Category : RMS General

Why A Good Web Site Matters To Your Business

For most businesses, a web site is one of the most important investments you can make. Entrepreneurs are either overspending or underspending on their web sites, and many have no idea what they’re doing or why. So today I’m going to talk about why a good, solid web site really matters to your business.  We hope that you will let us have the opportunity to quote you a new custom designed site after you read this.

1. Your web site reflects you as a business owner and professional.

If your web site looks professional, your potential clients will think you’re a professional who has enough clients and enough income to have a site built for you. If potential clients visit your web site and it looks home-built, that’s how they’ll perceive you.

If you’re a web developer, by all means, build your own site, as that will reflect your capabilities. Everyone else, hire a solid company that can do a good job, not just in building your web site, but in getting it seen and in building it wisely to maximize the traffic you’ll get.

2. Your web site can mean extra local business.

Even if you’re primarily brick and mortar, having a solid web site can mean extra business. Local clientele often perform seaches online and find your web site, encouraging them to walk into your store. If they find your competitors and they look more reputable or solid than you (or if they have a web site and you don’t), you’ll lose business, just because of your web site. And, when you’re mentioned in the media or on review sites like Angie’s List, you’ll need a web site to help people find you.

3. Your web site can mean global business.

Did you ever think about getting orders from Australia or Malaysia? Launching a fantastic web site means you’ll instantly become a global business, allowing you to expand your clientele to a much larger audience. Your web site is visible in almost every country around the globe, and that means you expand your potential client base by millions. You’ll still want to keep your target market in mind, but an international audience may still find you appealing.

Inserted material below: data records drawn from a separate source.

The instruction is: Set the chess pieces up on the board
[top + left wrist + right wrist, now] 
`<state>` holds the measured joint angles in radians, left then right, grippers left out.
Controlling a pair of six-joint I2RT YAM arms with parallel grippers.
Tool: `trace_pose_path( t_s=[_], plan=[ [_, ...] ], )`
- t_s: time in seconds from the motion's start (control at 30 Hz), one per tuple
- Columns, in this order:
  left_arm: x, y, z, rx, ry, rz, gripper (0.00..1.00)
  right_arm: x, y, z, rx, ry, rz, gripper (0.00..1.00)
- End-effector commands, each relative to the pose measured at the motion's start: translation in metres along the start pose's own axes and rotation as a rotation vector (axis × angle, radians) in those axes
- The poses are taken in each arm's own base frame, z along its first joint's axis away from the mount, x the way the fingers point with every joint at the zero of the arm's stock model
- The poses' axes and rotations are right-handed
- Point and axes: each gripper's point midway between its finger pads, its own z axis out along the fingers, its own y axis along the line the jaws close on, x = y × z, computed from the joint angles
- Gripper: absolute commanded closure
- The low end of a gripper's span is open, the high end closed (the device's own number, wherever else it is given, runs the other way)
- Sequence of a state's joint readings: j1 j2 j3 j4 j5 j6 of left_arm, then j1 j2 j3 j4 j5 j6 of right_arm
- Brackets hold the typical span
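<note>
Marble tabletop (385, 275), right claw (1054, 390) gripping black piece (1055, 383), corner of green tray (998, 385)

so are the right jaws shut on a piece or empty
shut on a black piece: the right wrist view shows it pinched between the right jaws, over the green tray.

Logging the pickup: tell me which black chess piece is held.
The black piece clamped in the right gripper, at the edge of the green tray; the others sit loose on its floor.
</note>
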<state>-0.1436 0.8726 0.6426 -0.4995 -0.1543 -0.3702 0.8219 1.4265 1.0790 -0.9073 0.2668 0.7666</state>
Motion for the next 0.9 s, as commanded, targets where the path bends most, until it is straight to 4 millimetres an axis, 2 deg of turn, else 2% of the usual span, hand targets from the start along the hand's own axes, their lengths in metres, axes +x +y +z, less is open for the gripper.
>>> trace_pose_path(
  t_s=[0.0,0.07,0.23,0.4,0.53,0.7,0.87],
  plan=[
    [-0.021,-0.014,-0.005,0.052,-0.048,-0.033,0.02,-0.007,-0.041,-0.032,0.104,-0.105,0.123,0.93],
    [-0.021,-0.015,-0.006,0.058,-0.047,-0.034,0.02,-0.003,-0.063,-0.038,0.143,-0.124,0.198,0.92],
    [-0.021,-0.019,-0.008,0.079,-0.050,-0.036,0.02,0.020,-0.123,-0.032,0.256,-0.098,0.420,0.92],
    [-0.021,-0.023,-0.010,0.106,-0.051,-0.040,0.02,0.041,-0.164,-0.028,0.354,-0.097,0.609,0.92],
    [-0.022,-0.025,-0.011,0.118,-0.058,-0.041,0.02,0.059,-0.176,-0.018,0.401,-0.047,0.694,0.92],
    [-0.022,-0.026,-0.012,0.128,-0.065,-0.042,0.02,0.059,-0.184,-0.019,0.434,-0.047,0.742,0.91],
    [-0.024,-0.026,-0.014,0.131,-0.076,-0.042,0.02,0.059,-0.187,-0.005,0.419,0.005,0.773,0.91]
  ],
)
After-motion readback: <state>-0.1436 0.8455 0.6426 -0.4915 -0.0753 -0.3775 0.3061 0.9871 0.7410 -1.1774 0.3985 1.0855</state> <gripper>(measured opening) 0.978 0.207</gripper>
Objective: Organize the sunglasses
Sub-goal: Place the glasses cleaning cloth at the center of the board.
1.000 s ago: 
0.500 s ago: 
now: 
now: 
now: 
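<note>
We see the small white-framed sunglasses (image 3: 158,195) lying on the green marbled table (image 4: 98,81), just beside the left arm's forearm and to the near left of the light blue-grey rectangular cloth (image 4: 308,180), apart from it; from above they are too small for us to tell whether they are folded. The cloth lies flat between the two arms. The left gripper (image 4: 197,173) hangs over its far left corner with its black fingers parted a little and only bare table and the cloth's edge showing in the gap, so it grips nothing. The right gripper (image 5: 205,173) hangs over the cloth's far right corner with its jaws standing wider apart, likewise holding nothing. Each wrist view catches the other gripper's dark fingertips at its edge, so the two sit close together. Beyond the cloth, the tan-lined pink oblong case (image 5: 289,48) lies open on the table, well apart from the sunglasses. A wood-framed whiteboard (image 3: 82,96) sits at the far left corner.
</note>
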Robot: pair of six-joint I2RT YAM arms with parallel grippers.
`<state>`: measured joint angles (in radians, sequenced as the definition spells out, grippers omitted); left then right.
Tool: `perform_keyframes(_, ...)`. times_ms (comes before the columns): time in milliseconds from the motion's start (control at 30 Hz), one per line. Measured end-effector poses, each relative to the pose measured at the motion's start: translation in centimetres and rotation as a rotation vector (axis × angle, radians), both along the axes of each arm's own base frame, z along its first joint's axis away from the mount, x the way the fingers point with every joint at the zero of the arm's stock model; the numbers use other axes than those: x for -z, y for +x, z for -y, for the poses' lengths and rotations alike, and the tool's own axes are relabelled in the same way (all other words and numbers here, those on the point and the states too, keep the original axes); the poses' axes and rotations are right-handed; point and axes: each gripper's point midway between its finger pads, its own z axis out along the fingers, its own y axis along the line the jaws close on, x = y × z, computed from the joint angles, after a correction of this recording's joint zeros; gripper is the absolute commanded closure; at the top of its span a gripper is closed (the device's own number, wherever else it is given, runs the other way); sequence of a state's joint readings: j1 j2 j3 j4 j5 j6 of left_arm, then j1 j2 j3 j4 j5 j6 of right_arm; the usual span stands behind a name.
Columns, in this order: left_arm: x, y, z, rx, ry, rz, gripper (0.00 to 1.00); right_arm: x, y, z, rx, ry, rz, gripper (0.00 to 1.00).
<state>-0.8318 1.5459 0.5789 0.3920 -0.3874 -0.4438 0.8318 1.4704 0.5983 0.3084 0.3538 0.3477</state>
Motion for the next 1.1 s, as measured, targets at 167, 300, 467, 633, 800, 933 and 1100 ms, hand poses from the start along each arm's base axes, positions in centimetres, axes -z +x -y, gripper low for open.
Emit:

4. Your web site can generate media interest.

If a journalist is looking for an expert in your field to quote for an article, s/he is more likely to choose the business owner whose web site looks professional and clean than someone who looks like they don’t really know what they’re doing. And as most of you know, a mention in the media can be powerful for your business!

Don’t do your business a disservice by putting up a shoddy web site. Take care and invest wisely in your business web site by hiring someone who knows what they’re doing. With that said, please reach out to us to schedule a free assessment of your companies needs.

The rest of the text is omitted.